▸ WHAT YOU WILL DO: Of all the lines in the entries below, give again exactly those starting at the line containing "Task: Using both" and ending at the line containing "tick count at", both ends included, and no others.

▸ RECORDS:
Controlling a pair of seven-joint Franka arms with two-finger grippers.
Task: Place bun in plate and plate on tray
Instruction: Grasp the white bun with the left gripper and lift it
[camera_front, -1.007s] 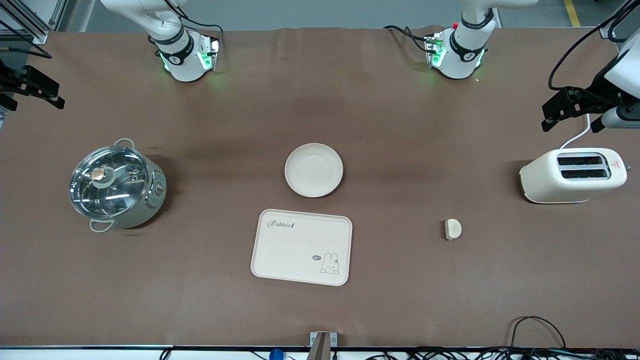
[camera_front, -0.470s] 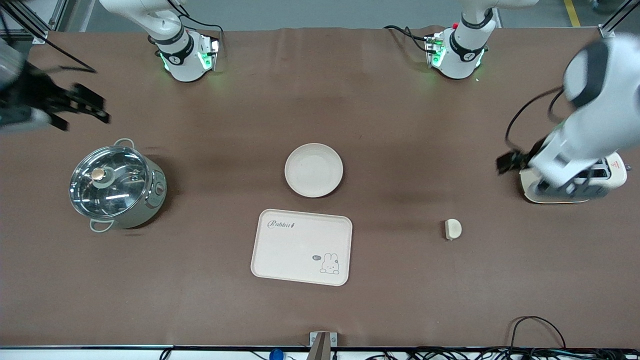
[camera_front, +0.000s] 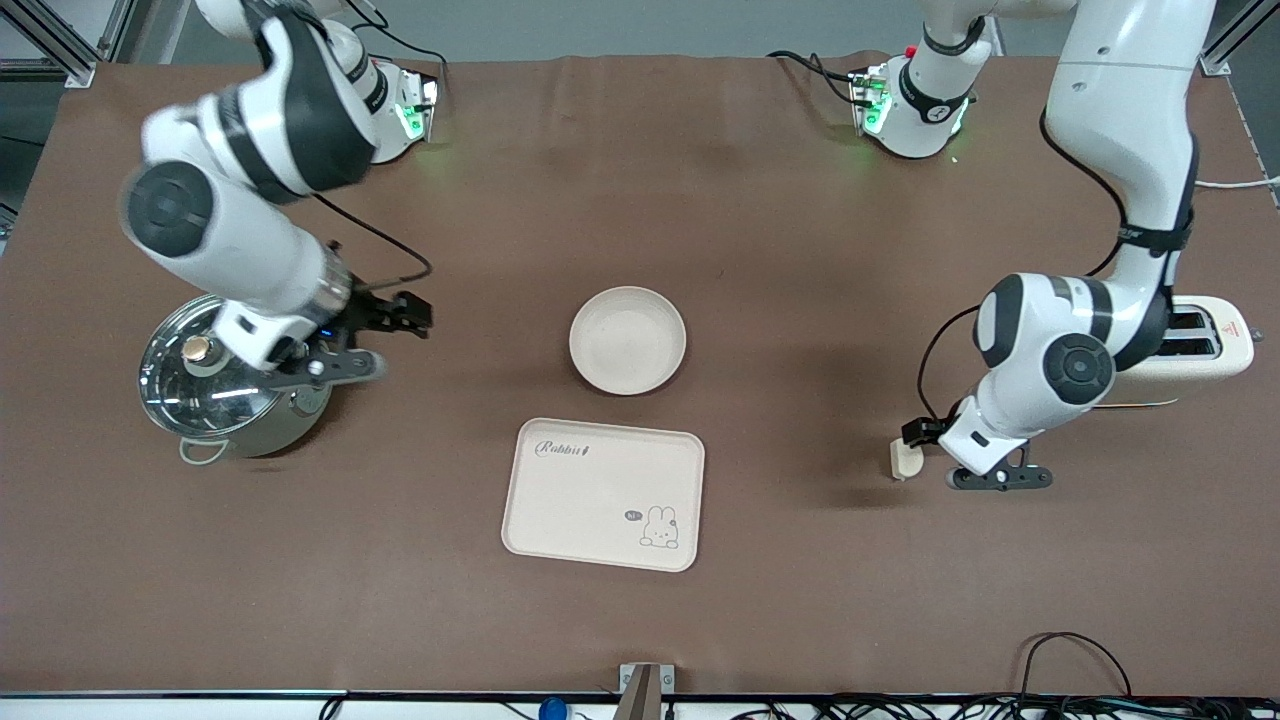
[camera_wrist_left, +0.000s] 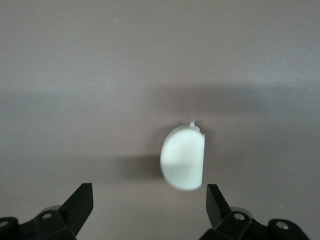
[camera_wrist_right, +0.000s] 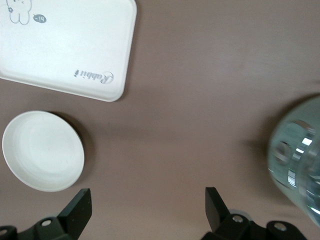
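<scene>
The bun (camera_front: 903, 461), a small cream lump with one flat side, lies on the brown table toward the left arm's end. My left gripper (camera_front: 945, 452) hangs low right beside it and partly covers it. In the left wrist view the bun (camera_wrist_left: 183, 157) lies just ahead of the open, empty left gripper (camera_wrist_left: 150, 200). The round cream plate (camera_front: 628, 340) sits empty at mid-table. The "Rabbit" tray (camera_front: 603, 494) lies nearer the front camera than the plate. My right gripper (camera_front: 385, 340) is open and empty beside the pot. The right wrist view shows the gripper (camera_wrist_right: 147, 205), plate (camera_wrist_right: 43, 151) and tray (camera_wrist_right: 65, 45).
A steel pot with a glass lid (camera_front: 215, 395) stands at the right arm's end, partly under the right arm; it also shows in the right wrist view (camera_wrist_right: 300, 155). A cream toaster (camera_front: 1210, 345) stands at the left arm's end, partly covered by the left arm.
Both arms swung in from the table's ends. The left gripper came down beside the bun. The right gripper came in over the table beside the pot. Bun, plate and tray have not moved.
</scene>
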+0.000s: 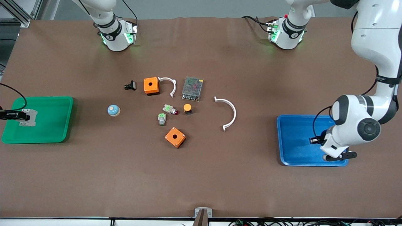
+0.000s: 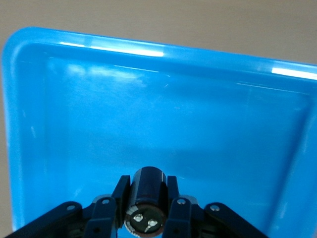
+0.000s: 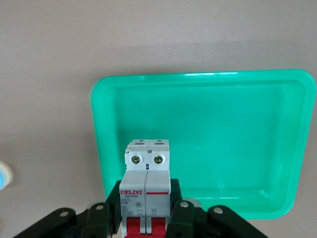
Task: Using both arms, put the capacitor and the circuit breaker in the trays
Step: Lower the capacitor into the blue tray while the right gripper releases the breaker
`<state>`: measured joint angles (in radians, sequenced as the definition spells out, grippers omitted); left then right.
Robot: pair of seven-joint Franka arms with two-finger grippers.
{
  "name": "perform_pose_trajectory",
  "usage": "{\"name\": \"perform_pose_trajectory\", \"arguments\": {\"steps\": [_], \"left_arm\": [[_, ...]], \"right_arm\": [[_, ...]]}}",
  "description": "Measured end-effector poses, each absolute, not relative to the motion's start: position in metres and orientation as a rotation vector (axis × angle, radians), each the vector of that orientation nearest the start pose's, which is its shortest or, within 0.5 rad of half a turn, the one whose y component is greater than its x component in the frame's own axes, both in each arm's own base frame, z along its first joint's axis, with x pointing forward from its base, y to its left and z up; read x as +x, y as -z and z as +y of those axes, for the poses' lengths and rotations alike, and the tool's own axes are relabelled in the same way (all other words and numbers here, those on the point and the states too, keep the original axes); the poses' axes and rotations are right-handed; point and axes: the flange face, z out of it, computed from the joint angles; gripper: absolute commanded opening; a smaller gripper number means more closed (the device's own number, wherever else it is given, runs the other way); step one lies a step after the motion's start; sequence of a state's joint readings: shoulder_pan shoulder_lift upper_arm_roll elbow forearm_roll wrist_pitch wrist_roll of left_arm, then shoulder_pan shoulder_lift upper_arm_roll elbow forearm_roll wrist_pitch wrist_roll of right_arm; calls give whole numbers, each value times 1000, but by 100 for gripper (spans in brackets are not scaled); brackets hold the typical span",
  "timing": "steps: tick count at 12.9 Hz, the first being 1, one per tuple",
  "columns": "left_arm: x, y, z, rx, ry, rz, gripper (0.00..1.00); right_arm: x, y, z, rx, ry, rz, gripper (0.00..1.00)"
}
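My left gripper (image 1: 313, 140) is shut on the capacitor (image 2: 145, 198), a stubby black cylinder with a light-marked end. It holds the capacitor over the blue tray (image 1: 292, 138), near the tray's end toward the left arm; the tray floor (image 2: 148, 99) below is bare. My right gripper (image 1: 22, 116) is shut on the circuit breaker (image 1: 31, 118), a light-grey block with red switches (image 3: 147, 193). It holds the breaker over the green tray (image 1: 67, 119), whose floor (image 3: 223, 139) is bare.
In the table's middle lie two orange boxes (image 1: 151, 85) (image 1: 175, 137), two white curved strips (image 1: 169, 84) (image 1: 228, 111), a mesh-covered power supply (image 1: 192, 88), a black clip part (image 1: 130, 85), a blue dome (image 1: 113, 110), two green-topped grey parts (image 1: 162, 118) and an orange-capped button (image 1: 187, 108).
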<state>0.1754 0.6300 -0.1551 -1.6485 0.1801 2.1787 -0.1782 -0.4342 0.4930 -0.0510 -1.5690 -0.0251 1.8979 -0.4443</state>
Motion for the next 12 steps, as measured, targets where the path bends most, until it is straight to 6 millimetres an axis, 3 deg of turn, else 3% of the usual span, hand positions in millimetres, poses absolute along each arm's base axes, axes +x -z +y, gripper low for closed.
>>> {"name": "perform_pose_trajectory", "arguments": {"steps": [3, 5, 8, 9, 10, 11, 12], "left_arm": [[673, -225, 64, -3085, -142, -118, 1], [671, -218, 77, -3092, -144, -65, 1], [669, -207, 92, -3100, -147, -22, 11], [668, -203, 94, -3101, -151, -22, 22], [668, -201, 94, -3102, -153, -21, 46], [668, -200, 93, -3103, -154, -20, 99], [668, -200, 93, -3104, -153, -19, 100]], "right_arm": [[584, -310, -339, -3134, -241, 79, 19], [577, -288, -345, -3136, -255, 86, 19], [572, -254, -344, -3132, -265, 71, 19], [572, -247, -345, -3130, -266, 47, 19], [570, -241, -346, -3127, -270, 34, 20], [568, -238, -349, -3124, -274, 32, 21], [566, -235, -352, -3123, -274, 31, 21]]}}
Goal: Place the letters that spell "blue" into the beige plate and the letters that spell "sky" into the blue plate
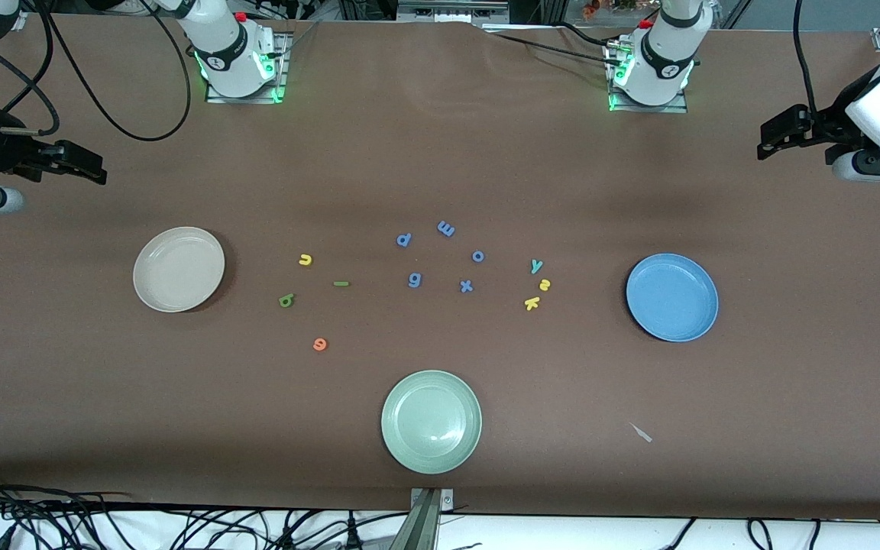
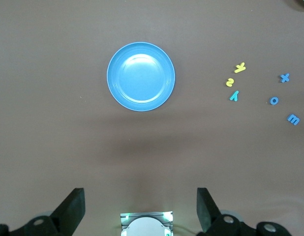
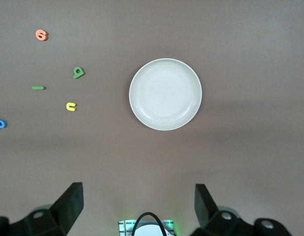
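We found the table set and nothing yet sorted. The beige plate point(image 1: 179, 269) lay bare toward the right arm's end of the table, the blue plate point(image 1: 671, 297) just as bare toward the left arm's end. Near the beige plate, all on the brown table point(image 1: 440, 153), sat the four letters of "blue": the yellow u point(image 1: 305, 260), the green l point(image 1: 341, 284), the dark green b point(image 1: 286, 300) and, nearest the front camera, the orange e point(image 1: 320, 344). Near the blue plate clustered the three letters of "sky": the teal y point(image 1: 536, 266), the yellow s point(image 1: 545, 285) and the yellow k point(image 1: 532, 303). Between the two groups lay the blue-violet letters point(image 1: 466, 286), and a pale green plate point(image 1: 431, 421) sat nearer the front camera.

The right gripper point(image 1: 85, 164) hung over the table's edge at its own end, jaws spread and holding nothing. The left gripper point(image 1: 780, 134) hung likewise at its end, jaws spread and bare. By our reckoning all seven placements remained to be made.
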`<action>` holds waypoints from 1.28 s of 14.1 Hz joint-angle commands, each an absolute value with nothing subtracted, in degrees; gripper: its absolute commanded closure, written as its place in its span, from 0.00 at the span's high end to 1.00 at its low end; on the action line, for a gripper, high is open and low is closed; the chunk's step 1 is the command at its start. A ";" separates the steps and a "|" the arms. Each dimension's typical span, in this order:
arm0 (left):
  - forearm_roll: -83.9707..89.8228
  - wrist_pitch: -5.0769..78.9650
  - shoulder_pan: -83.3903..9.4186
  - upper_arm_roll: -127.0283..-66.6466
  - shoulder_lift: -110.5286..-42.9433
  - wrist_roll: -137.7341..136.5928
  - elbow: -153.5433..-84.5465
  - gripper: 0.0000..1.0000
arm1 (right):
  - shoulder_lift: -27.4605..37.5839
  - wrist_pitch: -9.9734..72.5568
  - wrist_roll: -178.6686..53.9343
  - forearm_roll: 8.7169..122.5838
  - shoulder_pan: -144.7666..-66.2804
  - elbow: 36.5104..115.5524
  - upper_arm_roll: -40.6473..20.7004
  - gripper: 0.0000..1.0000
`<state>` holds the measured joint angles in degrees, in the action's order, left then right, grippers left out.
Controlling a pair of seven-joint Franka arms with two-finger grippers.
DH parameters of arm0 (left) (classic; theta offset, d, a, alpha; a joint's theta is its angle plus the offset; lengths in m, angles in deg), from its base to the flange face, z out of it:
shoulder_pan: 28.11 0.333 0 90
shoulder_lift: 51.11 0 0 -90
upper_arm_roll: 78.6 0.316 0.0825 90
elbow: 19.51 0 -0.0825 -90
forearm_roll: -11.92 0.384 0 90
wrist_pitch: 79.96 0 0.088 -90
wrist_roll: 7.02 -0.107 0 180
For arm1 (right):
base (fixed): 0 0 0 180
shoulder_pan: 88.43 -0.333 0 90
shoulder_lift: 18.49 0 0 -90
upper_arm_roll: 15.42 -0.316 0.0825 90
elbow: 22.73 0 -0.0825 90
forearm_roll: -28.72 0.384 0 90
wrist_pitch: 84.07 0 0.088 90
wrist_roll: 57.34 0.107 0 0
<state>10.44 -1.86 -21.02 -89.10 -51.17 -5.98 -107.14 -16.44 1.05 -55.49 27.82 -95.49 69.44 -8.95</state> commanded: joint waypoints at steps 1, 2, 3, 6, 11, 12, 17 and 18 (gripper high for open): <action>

▸ COMPLETED TASK:
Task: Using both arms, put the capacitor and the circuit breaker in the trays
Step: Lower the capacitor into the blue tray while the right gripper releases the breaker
`<state>`: measured joint angles (in radians, sequenced as the definition spells out, grippers omitted); left then right.
Robot: pair of seven-joint Franka arms with two-finger grippers.
{
  "name": "perform_pose_trajectory",
  "usage": "{\"name\": \"perform_pose_trajectory\", \"arguments\": {\"steps\": [_], \"left_arm\": [[_, ...]], \"right_arm\": [[_, ...]]}}",
  "description": "Measured end-effector poses, each absolute, not relative to the motion's start: position in metres and orientation as a rotation vector (axis × angle, radians), each the vector of that orientation nearest the start pose's, which is its shortest or, within 0.5 rad of half a turn, the one whose y component is greater than its x component in the frame's own axes, both in each arm's own base frame, z along its first joint's axis, with x pointing forward from its base, y to its left and z up; read x as +x, y as -z and z as +y of those axes, for the poses' lengths and rotations alike, and the tool's own axes are relabelled in the same way (all other words and numbers here, those on the point and the states too, keep the original axes); the poses' axes and rotations are right-handed; point and axes: the flange face, z out of it, computed from the joint angles; gripper: absolute commanded opening; a smaller gripper number means more closed (the device's own number, wherever else it is given, runs the other way); step one lies a step after the motion's start; sequence of a state's joint readings: shoulder_pan shoulder_lift upper_arm_roll elbow forearm_roll wrist_pitch wrist_roll of left_arm, then shoulder_pan shoulder_lift upper_arm_roll elbow forearm_roll wrist_pitch wrist_roll of right_arm; calls give whole numbers, each value times 1000, but by 100 for gripper (spans in brackets are not scaled); brackets hold the typical span",
  "timing": "steps: tick count at 12.9 Hz, the first being 1, one per tuple",

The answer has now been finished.